The error is write here:

That is: Pymoab isn’t installed.

Maybe you just install moab packege from AUR can solve this:

git clone https://aur.archlinux.org/moab.git
cd moab
makepkg -si

or:

paru -S moab

But I need say something: your questions is very easy to solve, just read the error code… So that means you are a new user on GNU/Linux or at least a basic user…
In this case I recomend don’t compile from source the code, because this is a advance way to install OpenMC that you have control about are you are installing or not (but you need to learn to solve the basic problems by yourself).

So I will let a script to install OpenMC from conda, that is much more easy to install because alredy come compilled. But you shoud read the OpenMC docs anyway: Quick Install Guide — OpenMC Documentation

paru -S nuclear-data miniconda3

echo """

#MiniConda
[ -f /opt/miniconda3/etc/profile.d/conda.sh ] && source /opt/miniconda3/etc/profile.d/conda.sh
export CRYPTOGRAPHY_OPENSSL_NO_LEGACY=1

#OpenMC Cross Sections
var=`echo /opt/nuclear-data/*hdf5 | head -n1`
export OPENMC_CROSS_SECTIONS=$var/cross_sections.xml
""" >> ~/.bashrc

source /opt/miniconda3/etc/profile.d/conda.sh
conda config --add channels conda-forge
conda create -n openmc-env openmc[version=0.14.0,build=nompi_py312hecd8f91_1]

This will install the miniconda3 aur package, use conda to create a envrolviment and install openmc in this envrolviment.
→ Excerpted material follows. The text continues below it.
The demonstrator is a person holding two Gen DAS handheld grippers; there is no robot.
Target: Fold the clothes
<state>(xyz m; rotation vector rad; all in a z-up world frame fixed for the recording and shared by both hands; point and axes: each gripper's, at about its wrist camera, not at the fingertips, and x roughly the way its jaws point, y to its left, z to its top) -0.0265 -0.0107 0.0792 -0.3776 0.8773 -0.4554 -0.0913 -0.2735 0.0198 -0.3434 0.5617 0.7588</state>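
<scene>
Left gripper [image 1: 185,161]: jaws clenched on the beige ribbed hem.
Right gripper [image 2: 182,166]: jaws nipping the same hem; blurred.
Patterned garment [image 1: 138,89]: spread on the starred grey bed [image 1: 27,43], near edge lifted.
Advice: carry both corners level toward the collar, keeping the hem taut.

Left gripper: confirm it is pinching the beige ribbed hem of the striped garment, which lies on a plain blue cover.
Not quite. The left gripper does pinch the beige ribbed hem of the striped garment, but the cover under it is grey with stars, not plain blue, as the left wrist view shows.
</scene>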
So every time you want to user openmc, you should activate this envrolvment after open the terminal:

conda activate openmc-env

If you don’t wanna this command every time after open the terminal, put on .bashrc:

echo "conda activate openmc-env" >> ~/.bashrc

You can figure out another versions of OpenMC with the command:

conda search openmc

Recently they release the 0.15.0 version.
Today this version is not on conda yet, but you can check it later and install new version when you want. For now you can start to use the 0.14.0 version.